Shaping the Future: Germany’s AI Journey in 2025
How the KI & WIR Conference and SCCON highlighted progress, challenges, and digital pioneers

Shaping the Future: Germany’s AI Journey in 2025

How the KI & WIR Conference and SCCON highlighted progress, challenges, and digital pioneers

In the beginning of October, the KI-Garage Team attended two major AI events in Berlin: the KI & WIR conference of the Plattform Lernende Systeme on 30 September 2025, and the Smart Country Convention from 30 September to 2 October 2025. These gatherings offered a window into how Germany is navigating the challenges and opportunities of AI.

At the KI & WIR event in Berlin, experts from science, business, politics and society convened to present the latest developments in AI, to debate ethical frameworks, and to explore how research could better translate into practice. The Plattform Lernende Systeme, which has acted since 2017 as a bridge between domains to promote socially responsible AI, used the conference to underscore that domain-specific AI, trustworthiness, and data governance would be essential for Germany’s next steps.

A central takeaway was the urgent call for stronger transfer from research to market. As Dr. Rolf-Dieter Jungk, State Secretary at the Federal Ministry of Research, Technology and Space, stressed: “We must ensure that product development and market success gain more relevance for researchers’ careers than they do today.” Similarly, Prof. Dr. habil. Claudia Eckert, President of acatech, emphasized: “The transfer mindset must become more firmly embedded in research culture.” These voices highlighted a gap that is directly aligned with the mission of the KI-Garage: making sure that groundbreaking AI research does not remain in the lab, but reaches industry, startups, and society at large.

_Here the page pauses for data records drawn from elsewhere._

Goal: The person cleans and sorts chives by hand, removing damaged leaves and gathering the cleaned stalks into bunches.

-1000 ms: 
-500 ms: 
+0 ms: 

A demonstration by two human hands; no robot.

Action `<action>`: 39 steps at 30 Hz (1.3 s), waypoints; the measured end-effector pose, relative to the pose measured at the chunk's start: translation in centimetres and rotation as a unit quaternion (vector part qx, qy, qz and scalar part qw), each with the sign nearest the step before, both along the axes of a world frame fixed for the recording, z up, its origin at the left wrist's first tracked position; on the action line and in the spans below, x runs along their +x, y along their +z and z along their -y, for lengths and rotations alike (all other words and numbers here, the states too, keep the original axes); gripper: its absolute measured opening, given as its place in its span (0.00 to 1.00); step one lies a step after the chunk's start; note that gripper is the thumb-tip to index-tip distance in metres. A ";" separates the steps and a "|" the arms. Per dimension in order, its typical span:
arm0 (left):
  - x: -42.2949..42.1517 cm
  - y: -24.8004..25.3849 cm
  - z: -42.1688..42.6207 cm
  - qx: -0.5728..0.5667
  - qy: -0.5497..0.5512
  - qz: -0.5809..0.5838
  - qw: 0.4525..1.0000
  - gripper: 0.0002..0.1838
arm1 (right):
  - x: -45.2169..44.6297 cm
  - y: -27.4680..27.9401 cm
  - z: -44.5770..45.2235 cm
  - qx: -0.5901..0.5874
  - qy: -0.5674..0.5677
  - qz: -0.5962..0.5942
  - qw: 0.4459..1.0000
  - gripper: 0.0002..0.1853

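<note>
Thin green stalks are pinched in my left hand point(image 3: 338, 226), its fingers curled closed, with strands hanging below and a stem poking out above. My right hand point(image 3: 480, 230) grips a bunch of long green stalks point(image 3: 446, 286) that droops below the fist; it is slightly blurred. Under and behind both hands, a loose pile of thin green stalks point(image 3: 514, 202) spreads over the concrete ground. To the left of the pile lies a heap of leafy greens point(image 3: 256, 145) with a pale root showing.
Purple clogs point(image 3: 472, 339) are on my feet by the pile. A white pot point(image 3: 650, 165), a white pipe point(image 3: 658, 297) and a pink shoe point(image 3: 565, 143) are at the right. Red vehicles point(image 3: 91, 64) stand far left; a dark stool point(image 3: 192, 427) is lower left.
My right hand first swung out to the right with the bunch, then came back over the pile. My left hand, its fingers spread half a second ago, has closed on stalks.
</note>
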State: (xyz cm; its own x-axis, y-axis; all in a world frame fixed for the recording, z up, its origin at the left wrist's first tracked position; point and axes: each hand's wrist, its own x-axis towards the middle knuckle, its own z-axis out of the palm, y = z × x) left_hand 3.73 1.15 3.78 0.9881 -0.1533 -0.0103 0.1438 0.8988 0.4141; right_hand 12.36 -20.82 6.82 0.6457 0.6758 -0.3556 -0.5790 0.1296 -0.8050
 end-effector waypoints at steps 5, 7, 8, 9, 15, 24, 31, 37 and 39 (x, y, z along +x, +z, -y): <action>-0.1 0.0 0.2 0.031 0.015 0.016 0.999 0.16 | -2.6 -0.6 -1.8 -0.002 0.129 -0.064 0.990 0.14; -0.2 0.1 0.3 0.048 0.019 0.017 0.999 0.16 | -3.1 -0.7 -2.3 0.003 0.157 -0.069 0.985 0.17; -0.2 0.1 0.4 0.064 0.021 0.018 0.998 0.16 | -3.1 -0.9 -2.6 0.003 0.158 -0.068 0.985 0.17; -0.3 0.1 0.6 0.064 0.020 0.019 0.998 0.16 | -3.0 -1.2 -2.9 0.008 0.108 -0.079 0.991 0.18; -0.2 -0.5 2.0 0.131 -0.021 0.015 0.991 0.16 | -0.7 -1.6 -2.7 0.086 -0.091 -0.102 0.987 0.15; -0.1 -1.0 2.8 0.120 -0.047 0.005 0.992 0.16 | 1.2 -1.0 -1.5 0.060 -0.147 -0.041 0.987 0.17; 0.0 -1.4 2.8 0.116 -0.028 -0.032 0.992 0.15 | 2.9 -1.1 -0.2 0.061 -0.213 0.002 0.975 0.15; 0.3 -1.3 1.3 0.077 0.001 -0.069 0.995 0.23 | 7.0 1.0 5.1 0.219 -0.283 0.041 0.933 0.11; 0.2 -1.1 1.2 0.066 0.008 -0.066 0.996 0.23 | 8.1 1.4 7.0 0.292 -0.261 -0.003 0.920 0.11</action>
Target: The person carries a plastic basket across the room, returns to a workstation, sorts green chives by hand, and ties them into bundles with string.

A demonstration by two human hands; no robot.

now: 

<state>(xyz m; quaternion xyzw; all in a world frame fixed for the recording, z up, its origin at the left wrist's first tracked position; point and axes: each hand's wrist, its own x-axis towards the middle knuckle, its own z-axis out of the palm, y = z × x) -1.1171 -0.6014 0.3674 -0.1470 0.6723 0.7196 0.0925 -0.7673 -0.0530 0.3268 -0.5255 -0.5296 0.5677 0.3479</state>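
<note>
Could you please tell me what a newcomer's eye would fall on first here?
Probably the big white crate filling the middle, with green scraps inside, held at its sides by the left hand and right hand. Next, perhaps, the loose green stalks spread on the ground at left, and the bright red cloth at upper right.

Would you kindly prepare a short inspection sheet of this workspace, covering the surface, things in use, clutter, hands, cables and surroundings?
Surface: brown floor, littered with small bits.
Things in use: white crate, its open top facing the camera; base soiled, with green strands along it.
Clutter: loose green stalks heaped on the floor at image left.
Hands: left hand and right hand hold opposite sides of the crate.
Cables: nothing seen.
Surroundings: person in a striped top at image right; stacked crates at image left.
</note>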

Almost simultaneously, the Smart Country Convention (SCCON) unfolded over three days (30 September – 2 October 2025). With more than 18,000 participants, hundreds of speakers and exhibitors, the convention placed AI applications for the public sector center stage. Use cases ranged from intelligent cloud solutions in administration, digital twins, AI-driven citizen services, to predictive models in procurement processes. The event also hosted the Smart Country Startup Award on 1 October, where startups applied AI to public sector challenges — the winner GovIntel was recognized for its data-driven intelligence in public procurement. Another highlight was the panel about the Smart City Index (https://www.bitkom.org/Smart-City-Index), where Heidelberg and Stuttgart were both ranked among the Top 10 digital cities in Germany, showcasing Baden-Württemberg’s strong position in urban innovation and digital transformation.

Together, the two events painted a vivid picture: Germany’s AI discourse is maturing. The community had moved beyond abstract visions to real deployment, especially in the public sector. At the same time, key obstacles became more visible: access to high-quality data, AI Sovereighnity, interoperability, regulatory clarity (e.g. alignment with the EU AI Act), talent shortages, and building public trust.

For Germany to make “AI made in Germany” a meaningful label the path ahead must strengthen infrastructure, incentivize data sharing under secure frameworks, and further focus on and improve the transfer of research into scalable applications. The KI-Garage remains committed to building a strong AI Landscape in BW and support science in transfer to application.